Sports Haven. You might have heard of it, but you’ve probably never walked past the modernist concrete installation above its main entrance. Maybe it’s the stigma associated with off-track horse betting places—generally reputed as seedy, unsavory spots—that’s kept you away.

It’s a stigma that Sports Haven is trying hard to overcome. In the five years since British company Sportech bought the 1979-constructed architectural gem—a wider-than-tall (but still very tall) cylinder, with an open layout in the middle—the company’s invested three quarters of a million dollars into revitalizing the place, according to Todd Hill, Sportech’s acquisition manager.

sponsored by

The Community Foundation for Greater New Haven

Of Sportech’s 15 OTBs across Connecticut, Sports Haven is, and obviously should be, its flagship, and it’s where the company is most actively trying to expand into attractions beyond betting on horses.
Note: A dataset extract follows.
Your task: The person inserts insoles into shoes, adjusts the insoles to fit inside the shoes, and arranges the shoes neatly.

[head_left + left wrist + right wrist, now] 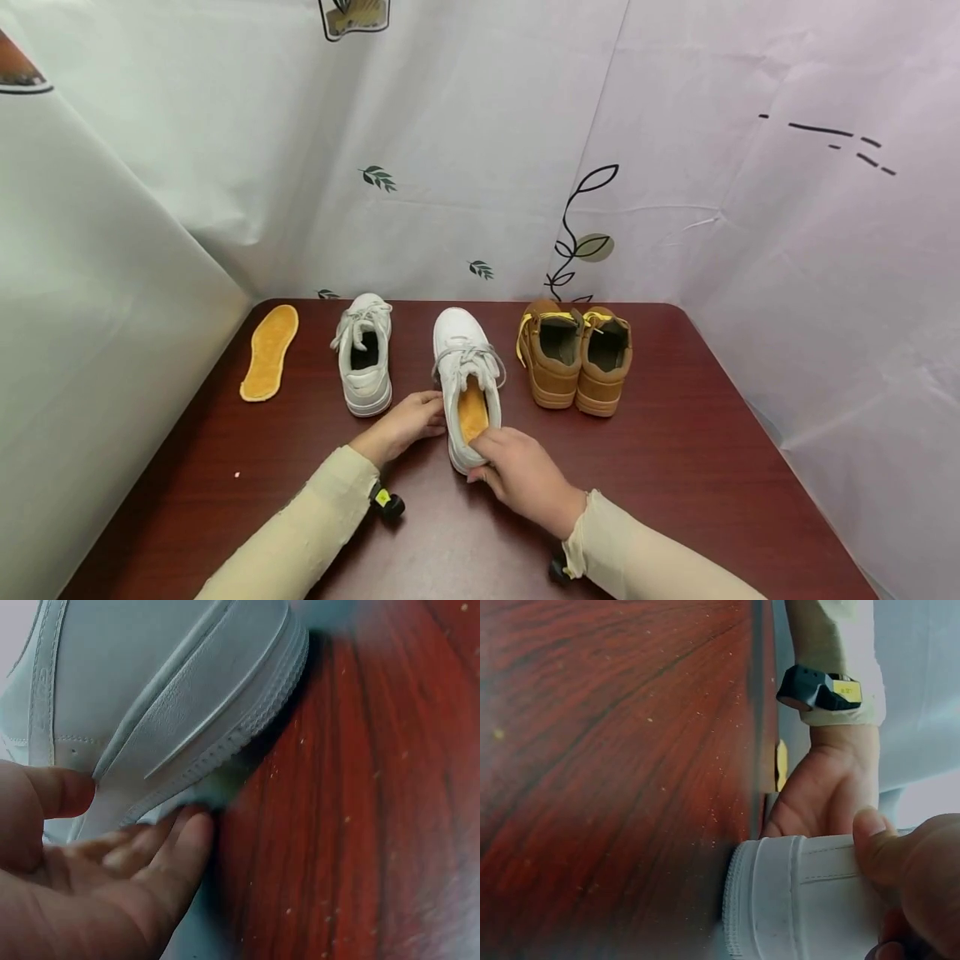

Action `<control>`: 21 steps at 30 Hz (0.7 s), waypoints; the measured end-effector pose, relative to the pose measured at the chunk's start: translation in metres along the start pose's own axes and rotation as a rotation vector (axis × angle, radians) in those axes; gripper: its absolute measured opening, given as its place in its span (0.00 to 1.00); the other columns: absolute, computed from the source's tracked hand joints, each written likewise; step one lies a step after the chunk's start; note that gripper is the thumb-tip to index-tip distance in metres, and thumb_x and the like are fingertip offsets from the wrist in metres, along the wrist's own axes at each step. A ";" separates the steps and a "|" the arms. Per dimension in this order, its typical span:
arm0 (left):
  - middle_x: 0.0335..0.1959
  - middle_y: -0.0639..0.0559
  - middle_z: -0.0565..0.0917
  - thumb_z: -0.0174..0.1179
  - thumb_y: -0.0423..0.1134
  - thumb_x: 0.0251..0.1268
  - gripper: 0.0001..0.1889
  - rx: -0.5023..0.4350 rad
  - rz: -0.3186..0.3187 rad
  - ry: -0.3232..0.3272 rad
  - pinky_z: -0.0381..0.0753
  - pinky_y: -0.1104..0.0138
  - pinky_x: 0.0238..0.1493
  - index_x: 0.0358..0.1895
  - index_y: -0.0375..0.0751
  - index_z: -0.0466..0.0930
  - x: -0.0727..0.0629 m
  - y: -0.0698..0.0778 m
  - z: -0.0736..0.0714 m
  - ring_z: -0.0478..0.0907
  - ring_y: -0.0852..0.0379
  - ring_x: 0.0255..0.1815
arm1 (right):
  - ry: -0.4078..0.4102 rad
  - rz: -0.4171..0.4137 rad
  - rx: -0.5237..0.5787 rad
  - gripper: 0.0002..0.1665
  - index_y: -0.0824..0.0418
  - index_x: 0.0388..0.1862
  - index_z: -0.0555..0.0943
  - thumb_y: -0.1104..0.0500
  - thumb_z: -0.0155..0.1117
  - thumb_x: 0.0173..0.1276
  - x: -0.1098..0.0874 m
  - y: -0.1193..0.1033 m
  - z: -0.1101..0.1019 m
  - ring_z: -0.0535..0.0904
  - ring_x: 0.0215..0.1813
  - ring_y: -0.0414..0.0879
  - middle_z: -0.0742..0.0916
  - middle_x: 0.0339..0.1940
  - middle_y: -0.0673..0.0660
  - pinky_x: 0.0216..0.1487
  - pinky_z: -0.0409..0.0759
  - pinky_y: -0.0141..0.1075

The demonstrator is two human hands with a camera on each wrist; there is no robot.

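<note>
In the head view a white sneaker (459,333) lies at the middle of the table, toe pointing away. Inside it shows a yellow-orange fuzzy insole (472,411). My left hand (408,425) holds the sneaker's left side; in the left wrist view the thumb (71,793) lies against the upper and the fingers reach the sole's edge. At the heel my right hand (528,479) grips the collar, fingers over the opening and thumb on the outside. The right wrist view shows the thumb (871,832) on the heel's back (832,889); the fingertips inside are hidden.
Another white sneaker (365,379) stands left of the held one. A second yellow-orange insole (268,354) lies flat at the table's far left. A pair of brown shoes (555,375) with yellow laces stands to the right. White printed sheets (480,150) hang round the dark red table (675,475).
</note>
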State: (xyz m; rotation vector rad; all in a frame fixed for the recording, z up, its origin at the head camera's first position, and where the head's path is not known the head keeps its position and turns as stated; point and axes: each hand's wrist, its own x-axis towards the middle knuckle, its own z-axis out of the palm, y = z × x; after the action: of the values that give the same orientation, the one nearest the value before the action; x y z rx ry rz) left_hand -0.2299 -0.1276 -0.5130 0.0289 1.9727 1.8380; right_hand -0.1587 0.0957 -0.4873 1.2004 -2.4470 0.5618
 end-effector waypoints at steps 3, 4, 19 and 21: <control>0.56 0.32 0.81 0.40 0.38 0.81 0.25 -0.013 0.005 -0.031 0.83 0.58 0.52 0.71 0.21 0.60 -0.004 0.000 0.002 0.83 0.54 0.44 | 0.022 -0.025 0.016 0.16 0.51 0.38 0.80 0.49 0.77 0.55 -0.002 -0.001 -0.001 0.80 0.39 0.41 0.83 0.34 0.43 0.45 0.78 0.37; 0.55 0.33 0.81 0.40 0.37 0.81 0.25 -0.016 0.012 -0.034 0.83 0.59 0.51 0.71 0.21 0.60 -0.005 0.000 0.003 0.83 0.54 0.43 | 0.027 -0.033 0.020 0.16 0.51 0.38 0.81 0.49 0.77 0.55 -0.003 -0.001 -0.001 0.80 0.40 0.41 0.84 0.34 0.43 0.45 0.78 0.37; 0.64 0.26 0.74 0.43 0.32 0.80 0.23 -0.017 0.159 0.141 0.83 0.60 0.53 0.71 0.21 0.61 -0.019 0.017 -0.006 0.82 0.53 0.51 | 0.066 -0.111 -0.104 0.20 0.57 0.49 0.82 0.55 0.76 0.61 0.017 -0.001 -0.003 0.80 0.43 0.43 0.85 0.42 0.47 0.47 0.78 0.33; 0.66 0.26 0.72 0.44 0.30 0.79 0.23 -0.030 0.181 0.146 0.81 0.60 0.57 0.72 0.21 0.60 -0.021 0.021 -0.009 0.80 0.51 0.56 | 0.078 -0.113 -0.106 0.19 0.57 0.49 0.82 0.55 0.75 0.62 0.024 0.000 -0.004 0.80 0.43 0.43 0.86 0.43 0.48 0.48 0.78 0.33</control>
State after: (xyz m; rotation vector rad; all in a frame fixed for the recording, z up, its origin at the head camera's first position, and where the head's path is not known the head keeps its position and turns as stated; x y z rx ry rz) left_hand -0.2198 -0.1403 -0.4861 0.0684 2.1009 2.0363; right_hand -0.1714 0.0819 -0.4725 1.2408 -2.2974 0.4331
In the fall, Sports Haven markets itself as the place to watch football every Sunday—which, given four massive projection screens towering over the main floor, a 360-degree bar in the center of the room, lots of tables scattered around and curved theater-style balconies, it very well may be. Since 2014, it’s become a noteworthy comedy venue, hosting occasional shows by fairly big-name comics—like Gilbert Gottfried, Dave Coulier and Adam Ferrara. And to burnish its casual hangout credentials, the bar offers long- and late-running happy hour specials from 4 to 8 p.m., $2 off local beers on “Wicked Wednesdays” and trivia nights every Thursday.

But horses are still the bread and butter here, a point splashed across the outside of the building in the form of a 100-by-65-foot mural depicting thoroughbreds and jockeys in powerful stride. One of the great overlooked pieces of public art in New Haven, the mural, commissioned in 1995, is the work of local artist Tony Falcone, who also has several other murals around town, at Albertus Magnus, Hillhouse High School and the Peabody Museum.
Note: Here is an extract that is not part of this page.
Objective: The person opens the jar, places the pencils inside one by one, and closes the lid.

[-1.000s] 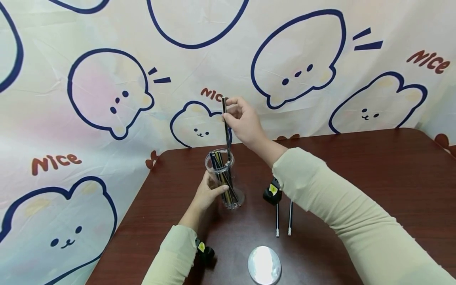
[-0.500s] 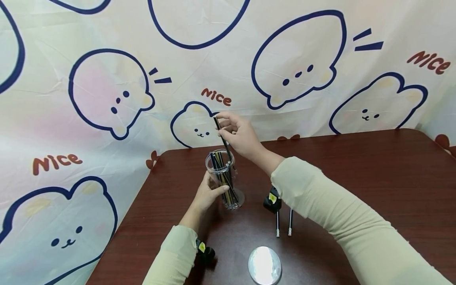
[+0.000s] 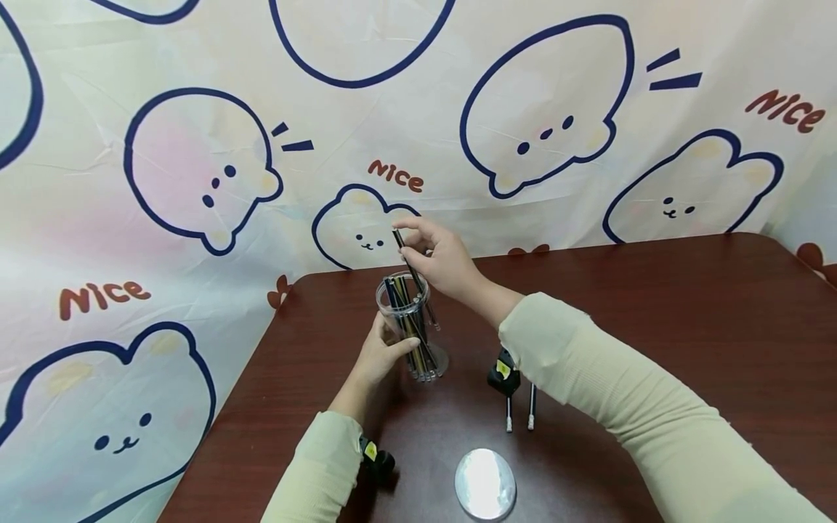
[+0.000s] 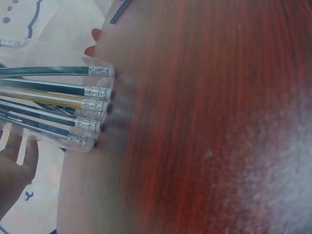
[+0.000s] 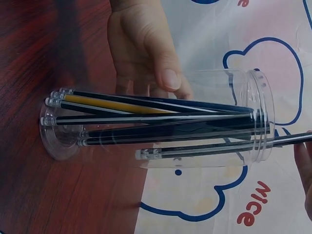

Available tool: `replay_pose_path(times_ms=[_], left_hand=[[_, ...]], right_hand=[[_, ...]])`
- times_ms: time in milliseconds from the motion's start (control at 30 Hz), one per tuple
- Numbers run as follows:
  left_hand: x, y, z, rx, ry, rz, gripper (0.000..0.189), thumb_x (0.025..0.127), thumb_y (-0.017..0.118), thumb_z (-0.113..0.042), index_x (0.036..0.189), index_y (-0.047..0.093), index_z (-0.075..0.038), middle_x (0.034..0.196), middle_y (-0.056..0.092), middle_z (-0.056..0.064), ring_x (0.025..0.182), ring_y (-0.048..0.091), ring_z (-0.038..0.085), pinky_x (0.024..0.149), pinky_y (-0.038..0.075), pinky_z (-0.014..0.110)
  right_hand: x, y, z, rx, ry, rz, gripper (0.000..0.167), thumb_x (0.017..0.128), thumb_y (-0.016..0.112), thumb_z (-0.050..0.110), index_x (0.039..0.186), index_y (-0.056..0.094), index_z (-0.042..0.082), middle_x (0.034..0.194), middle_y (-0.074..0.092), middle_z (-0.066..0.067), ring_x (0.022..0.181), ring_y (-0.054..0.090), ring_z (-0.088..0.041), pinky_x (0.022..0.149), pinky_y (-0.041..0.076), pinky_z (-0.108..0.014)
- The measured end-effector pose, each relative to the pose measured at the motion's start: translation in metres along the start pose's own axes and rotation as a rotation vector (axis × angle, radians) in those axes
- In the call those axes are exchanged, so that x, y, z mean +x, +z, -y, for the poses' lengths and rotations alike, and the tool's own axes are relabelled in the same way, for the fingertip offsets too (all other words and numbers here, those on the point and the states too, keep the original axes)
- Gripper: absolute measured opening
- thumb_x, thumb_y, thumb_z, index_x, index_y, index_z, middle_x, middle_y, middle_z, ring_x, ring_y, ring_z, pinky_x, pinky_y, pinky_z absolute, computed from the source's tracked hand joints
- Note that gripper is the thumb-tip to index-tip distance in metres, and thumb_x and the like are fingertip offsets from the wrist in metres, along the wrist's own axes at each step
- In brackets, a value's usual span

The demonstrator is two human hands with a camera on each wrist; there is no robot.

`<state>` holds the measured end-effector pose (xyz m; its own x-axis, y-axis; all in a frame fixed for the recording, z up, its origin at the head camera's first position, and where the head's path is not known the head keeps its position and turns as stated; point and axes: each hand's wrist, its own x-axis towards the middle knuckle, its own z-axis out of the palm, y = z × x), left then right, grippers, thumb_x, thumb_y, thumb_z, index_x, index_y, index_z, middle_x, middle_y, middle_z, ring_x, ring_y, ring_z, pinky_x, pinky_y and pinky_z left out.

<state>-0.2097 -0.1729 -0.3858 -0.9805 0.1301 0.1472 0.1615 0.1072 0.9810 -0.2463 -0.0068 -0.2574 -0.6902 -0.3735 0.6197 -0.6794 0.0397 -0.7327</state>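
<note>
My left hand [image 3: 378, 354] grips a clear plastic jar [image 3: 387, 308] around its side, thumb across the front. Inside lean several pencils [image 3: 409, 330], mostly dark striped with some yellow, eraser ends at the bottom, as the left wrist view also shows. Above the mouth, my right hand [image 3: 443, 260] pinches one dark pencil [image 3: 407, 258] near its upper end between thumb and fingers. In the right wrist view that striped pencil [image 5: 209, 147] passes through the jar's rim [image 5: 265, 117], its eraser end hanging inside, above the jar's bottom.
A black tape measure [image 3: 503, 373] with a yellow label lies right of the jar, by two pencils [image 3: 532, 410]. Another black tape measure [image 3: 378, 462] sits beside the left sleeve. A shiny round disc [image 3: 485, 484] lies near the front. A patterned cloth [image 3: 261, 65] hangs behind the table.
My right hand has come down with the pencil, which now reaches deeper into the jar and tilts left at its top. The left hand and jar have stayed in place.
</note>
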Motion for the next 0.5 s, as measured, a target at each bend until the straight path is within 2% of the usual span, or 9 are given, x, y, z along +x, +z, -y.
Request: replay_pose_path(times_ms=[267,400,500], left_hand=[[0.0006,0.0003,0.0004,0.01,0.008,-0.011,0.063,0.074,0.063,-0.007,0.127,0.03,-0.013,0.119,0.045,0.012,0.102,0.046,0.023,0.084,0.036,0.038],[-0.0002,-0.0004,-0.0004,0.004,0.005,-0.003,0.062,0.075,0.062,-0.007,0.127,0.03,-0.013,0.12,0.044,0.011,0.103,0.045,0.023,0.084,0.035,0.039],[-0.0002,-0.0012,-0.0005,-0.011,0.005,0.016,0.061,0.076,0.062,-0.007,0.127,0.029,-0.014,0.121,0.044,0.011,0.104,0.045,0.023,0.085,0.035,0.039]], right_hand=[[-0.0004,0.0047,-0.0016,-0.069,0.021,0.032,0.027,0.084,0.052,0.006,0.111,0.051,0.009,0.076,0.058,-0.005,0.061,0.05,-0.011,0.059,0.041,-0.025],[0.0011,0.0067,-0.0037,-0.072,0.048,0.049,0.023,0.086,0.05,0.009,0.109,0.051,0.009,0.074,0.058,-0.01,0.06,0.05,-0.014,0.058,0.04,-0.026],[0.0023,0.0078,-0.0062,-0.09,0.076,0.05,0.021,0.087,0.05,0.011,0.108,0.051,0.01,0.072,0.057,-0.007,0.06,0.051,-0.016,0.056,0.039,-0.026]])
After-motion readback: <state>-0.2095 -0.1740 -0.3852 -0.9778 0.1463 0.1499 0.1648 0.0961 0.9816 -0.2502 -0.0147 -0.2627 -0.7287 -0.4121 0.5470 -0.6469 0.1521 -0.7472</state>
According to Hill, the building has a place in national, not just local, horse racing history. He says the building housed the first simulcast facility in the United States, meaning that New Haven was the first place in America you could watch and wager on a live race.

With those four huge projection screens and an airy, wide open space to watch from, the building really does mimic the feeling of being at the track. Catching a big horse race like the Kentucky Derby here, with that last-second excitement that sweeps over a roaring crowd as the horses enter the starting gate, comes surprisingly close to the real thing.

Something you couldn’t possibly confuse for the real thing, but is pretty remarkable in its own right, is a neon installation on the outer curve of an inner wall. Rather than heading straight up the stairs into the main room as you enter, turn right and walk up the ramp that follows the shape of the building. In a hallway that feels akin to an M.C. Escher drawing colored in during an acid trip, fluorescent green thoroughbreds race across a crowd of glowing red spectators. The scene is a bizarre and delightful piece of psychedelic Americana, perhaps worth the trip alone.

It’s not the kind of thing you expect to see at an off-track betting facility, that’s for sure.

Sports Haven
600 Long Wharf Dr, New Haven (map)
Mon-Wed 11:30am-10pm, Thurs 11:30am-11pm, Fri-Sat 11:30am-midnight, Sun 11:30am-8pm
(203) 946-3252
www.sportshavenbarandgrille.com

Written by Michael Lee-Murphy. Photo #2 by Michael Lee-Murphy; others by Dan Mims.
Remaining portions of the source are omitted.